Call the XGenInitWithData method to initialize XGen, the required parameters can be found in 'xgen_data.h' and 'xgen_pb.h'
The input data is preprocessed according to the model parameters. Here is an example of preprocessing the input image when using the CIFAR10 dataset.
int imageWidth = 32;
int imageHeight = 32;
int imageChannel = 3;
float[] modelMean = new float[]{0.485f, 0.456f, 0.406f};
float[] modelStd = new float[]{0.229f, 0.224f, 0.225f};
int[] intValues = new int[imageHeight * imageWidth];
float[] floatValues = new float[imageHeight * imageWidth * imageChannel];
bitmap.getPixels(intValues, 0, bitmap.getWidth(), 0, 0, bitmap.getWidth(), bitmap.getHeight());
int idx = 0;
for (int value : intValues) {
floatValues[idx++] = (((value >> 16) & 0xFF) / 255.f - modelMean[0]) / modelStd[0];
floatValues[idx++] = (((value >> 8) & 0xFF) / 255.f - modelMean[1]) / modelStd[1];
floatValues[idx++] = ((value & 0xFF) / 255.f - modelMean[2]) / modelStd[2];
}
Call the XGenCopyBufferToTensor method to pass the preprocessed data into XGen runtime, and then call the XGenRun method to let XGen runtime call the AI model to conduct an inference.

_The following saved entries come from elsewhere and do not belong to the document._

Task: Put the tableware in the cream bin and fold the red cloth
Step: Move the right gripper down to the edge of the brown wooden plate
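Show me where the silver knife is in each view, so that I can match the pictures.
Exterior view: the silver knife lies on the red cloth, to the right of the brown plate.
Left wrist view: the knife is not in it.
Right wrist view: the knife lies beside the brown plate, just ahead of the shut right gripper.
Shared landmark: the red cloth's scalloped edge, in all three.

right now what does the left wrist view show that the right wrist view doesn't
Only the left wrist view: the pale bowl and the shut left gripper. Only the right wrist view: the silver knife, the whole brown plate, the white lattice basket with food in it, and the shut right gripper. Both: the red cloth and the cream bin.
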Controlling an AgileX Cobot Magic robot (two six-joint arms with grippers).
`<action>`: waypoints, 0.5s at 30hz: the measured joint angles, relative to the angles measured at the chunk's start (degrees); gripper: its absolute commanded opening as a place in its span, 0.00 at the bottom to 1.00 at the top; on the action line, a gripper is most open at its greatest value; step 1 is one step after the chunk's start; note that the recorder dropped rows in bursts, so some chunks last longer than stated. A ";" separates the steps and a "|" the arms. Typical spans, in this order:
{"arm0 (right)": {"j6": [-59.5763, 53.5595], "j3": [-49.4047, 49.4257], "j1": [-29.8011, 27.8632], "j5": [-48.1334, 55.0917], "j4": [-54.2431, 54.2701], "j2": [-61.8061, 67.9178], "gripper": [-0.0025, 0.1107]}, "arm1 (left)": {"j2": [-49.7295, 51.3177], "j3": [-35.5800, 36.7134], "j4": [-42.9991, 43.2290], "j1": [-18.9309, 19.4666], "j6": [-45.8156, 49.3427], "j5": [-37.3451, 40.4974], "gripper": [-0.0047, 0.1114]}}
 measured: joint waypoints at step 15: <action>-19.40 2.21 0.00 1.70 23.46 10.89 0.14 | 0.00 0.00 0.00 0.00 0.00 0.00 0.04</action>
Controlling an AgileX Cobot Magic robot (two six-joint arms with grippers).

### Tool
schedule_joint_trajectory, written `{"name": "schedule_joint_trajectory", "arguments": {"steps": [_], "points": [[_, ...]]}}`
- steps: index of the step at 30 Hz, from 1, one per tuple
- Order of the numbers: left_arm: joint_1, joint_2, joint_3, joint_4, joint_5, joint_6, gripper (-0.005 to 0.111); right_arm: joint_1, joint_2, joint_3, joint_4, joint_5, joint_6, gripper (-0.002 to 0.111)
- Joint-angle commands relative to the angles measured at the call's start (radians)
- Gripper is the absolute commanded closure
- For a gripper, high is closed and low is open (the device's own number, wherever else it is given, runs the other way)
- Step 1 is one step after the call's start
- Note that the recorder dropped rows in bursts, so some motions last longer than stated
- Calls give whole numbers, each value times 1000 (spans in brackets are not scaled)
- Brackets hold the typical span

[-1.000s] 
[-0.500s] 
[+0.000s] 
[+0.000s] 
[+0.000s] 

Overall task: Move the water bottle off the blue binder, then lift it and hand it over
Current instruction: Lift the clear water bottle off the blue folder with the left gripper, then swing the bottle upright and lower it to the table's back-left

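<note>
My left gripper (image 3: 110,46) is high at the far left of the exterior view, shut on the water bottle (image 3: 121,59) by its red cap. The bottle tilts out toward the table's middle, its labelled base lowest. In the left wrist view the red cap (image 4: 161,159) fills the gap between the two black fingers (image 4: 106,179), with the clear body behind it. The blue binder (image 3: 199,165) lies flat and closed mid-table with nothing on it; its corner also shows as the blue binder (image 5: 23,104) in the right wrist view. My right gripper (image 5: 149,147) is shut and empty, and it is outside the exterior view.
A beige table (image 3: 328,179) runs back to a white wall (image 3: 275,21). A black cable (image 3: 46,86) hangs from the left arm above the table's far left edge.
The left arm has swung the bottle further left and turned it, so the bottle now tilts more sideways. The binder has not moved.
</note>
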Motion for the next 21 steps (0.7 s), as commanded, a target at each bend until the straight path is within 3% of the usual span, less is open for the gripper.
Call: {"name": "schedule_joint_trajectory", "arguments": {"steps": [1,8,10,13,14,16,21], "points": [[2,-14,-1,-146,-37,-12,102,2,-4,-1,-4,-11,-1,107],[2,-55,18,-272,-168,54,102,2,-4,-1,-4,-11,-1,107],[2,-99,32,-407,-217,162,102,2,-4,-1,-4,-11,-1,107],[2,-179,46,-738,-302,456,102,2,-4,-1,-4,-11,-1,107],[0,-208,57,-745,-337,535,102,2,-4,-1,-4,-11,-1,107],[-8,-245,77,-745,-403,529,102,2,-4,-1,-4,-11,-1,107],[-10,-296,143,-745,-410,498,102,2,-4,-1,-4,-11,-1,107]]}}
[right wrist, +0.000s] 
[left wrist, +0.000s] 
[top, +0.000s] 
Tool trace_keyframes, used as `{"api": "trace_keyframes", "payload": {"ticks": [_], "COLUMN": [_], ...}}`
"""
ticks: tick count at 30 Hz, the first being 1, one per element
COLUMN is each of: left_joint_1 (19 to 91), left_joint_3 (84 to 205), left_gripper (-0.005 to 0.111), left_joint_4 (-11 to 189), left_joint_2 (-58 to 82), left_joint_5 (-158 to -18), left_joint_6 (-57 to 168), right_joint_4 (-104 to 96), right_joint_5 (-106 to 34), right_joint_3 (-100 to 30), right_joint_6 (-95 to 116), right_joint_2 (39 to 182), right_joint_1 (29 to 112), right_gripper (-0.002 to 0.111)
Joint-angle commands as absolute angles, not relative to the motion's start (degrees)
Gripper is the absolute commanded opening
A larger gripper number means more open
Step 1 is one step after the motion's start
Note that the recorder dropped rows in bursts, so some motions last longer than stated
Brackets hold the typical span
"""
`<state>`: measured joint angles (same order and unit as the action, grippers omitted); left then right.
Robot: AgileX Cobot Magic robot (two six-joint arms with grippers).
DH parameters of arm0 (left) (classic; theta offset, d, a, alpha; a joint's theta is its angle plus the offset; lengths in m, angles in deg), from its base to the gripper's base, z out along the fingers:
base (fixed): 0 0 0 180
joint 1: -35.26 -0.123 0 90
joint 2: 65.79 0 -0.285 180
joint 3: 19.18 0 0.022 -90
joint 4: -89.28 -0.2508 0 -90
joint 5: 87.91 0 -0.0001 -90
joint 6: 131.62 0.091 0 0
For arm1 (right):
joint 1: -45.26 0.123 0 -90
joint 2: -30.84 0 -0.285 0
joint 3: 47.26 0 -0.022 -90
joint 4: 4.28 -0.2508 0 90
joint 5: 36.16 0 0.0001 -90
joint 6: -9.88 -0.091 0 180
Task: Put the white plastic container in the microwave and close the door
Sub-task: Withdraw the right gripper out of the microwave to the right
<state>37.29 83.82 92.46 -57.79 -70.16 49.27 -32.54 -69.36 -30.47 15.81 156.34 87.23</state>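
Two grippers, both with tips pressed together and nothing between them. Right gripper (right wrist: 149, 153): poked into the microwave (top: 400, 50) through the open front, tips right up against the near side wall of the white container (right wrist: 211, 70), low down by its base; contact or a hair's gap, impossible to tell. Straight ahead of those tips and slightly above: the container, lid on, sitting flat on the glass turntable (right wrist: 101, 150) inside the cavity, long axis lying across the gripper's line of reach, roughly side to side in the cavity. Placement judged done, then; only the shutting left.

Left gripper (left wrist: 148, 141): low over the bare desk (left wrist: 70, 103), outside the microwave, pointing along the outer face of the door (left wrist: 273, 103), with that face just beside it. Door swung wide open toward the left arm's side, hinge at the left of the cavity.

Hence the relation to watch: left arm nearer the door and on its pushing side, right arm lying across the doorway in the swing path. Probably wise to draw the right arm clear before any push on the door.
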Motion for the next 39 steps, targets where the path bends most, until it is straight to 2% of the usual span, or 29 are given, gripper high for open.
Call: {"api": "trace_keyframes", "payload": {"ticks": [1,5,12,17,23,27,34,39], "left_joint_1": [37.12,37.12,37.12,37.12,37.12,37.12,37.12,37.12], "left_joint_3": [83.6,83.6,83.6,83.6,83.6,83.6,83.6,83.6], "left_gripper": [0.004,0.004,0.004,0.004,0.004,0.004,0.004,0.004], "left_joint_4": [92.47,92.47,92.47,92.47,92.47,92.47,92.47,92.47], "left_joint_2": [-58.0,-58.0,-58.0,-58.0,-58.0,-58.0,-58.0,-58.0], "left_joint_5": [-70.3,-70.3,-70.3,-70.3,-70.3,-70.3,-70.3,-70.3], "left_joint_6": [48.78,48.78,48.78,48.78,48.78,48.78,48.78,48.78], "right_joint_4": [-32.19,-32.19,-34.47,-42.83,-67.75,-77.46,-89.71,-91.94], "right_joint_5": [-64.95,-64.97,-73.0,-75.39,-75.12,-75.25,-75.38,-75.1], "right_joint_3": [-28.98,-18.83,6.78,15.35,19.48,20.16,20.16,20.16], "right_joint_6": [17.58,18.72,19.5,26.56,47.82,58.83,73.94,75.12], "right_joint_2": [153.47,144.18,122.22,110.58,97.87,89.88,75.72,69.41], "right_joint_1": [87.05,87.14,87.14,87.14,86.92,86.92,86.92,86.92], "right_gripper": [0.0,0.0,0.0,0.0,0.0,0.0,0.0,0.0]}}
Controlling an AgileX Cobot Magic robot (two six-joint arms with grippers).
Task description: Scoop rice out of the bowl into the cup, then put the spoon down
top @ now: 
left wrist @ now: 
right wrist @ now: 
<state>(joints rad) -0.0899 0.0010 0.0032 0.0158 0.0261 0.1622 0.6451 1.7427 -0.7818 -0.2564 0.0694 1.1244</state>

XGenTensor *input_tensor = XGenGetInputTensor(h, 0);
size_t input_size_in_bytes = XGenGetTensorSizeInBytes(input_tensor);
size_t input_size = input_size_in_bytes / sizeof(float);
auto buffer_nchw = std::shared_ptr<float>(new float[input_size], std::default_delete<float[]>());
int input_channel_size = input_size / 3;
for (int i = 0; i < input_channel_size; ++i) {
for (int j = 0; j < 3; ++j) {
int src_idx = i * 3 + j;
int dst_idx = i + input_channel_size * j;
buffer_nchw.get()[dst_idx] = input_data[src_idx];
}
}
XGenCopyBufferToTensor(input_tensor, buffer_nchw.get(), input_size_in_bytes);
XGenRun(h);
Call the XGenCopyTensorToBuffer method to copy the result into a butter, which is a float array of length 10 in the CIFAR10 example
XGenTensor *output_tensor = XGenGetOutputTensor(h, 0);
size_t output_size_in_bytes = XGenGetTensorSizeInBytes(output_tensor);
size_t output_size = output_size_in_bytes / sizeof(float);
auto output_data = std::shared_ptr<float>(new float[output_size], std::default_delete<float[]>());
XGenCopyTensorToBuffer(output_tensor, output_data.get(), output_size_in_bytes);
Faster and smaller model files with almost constant accuracy!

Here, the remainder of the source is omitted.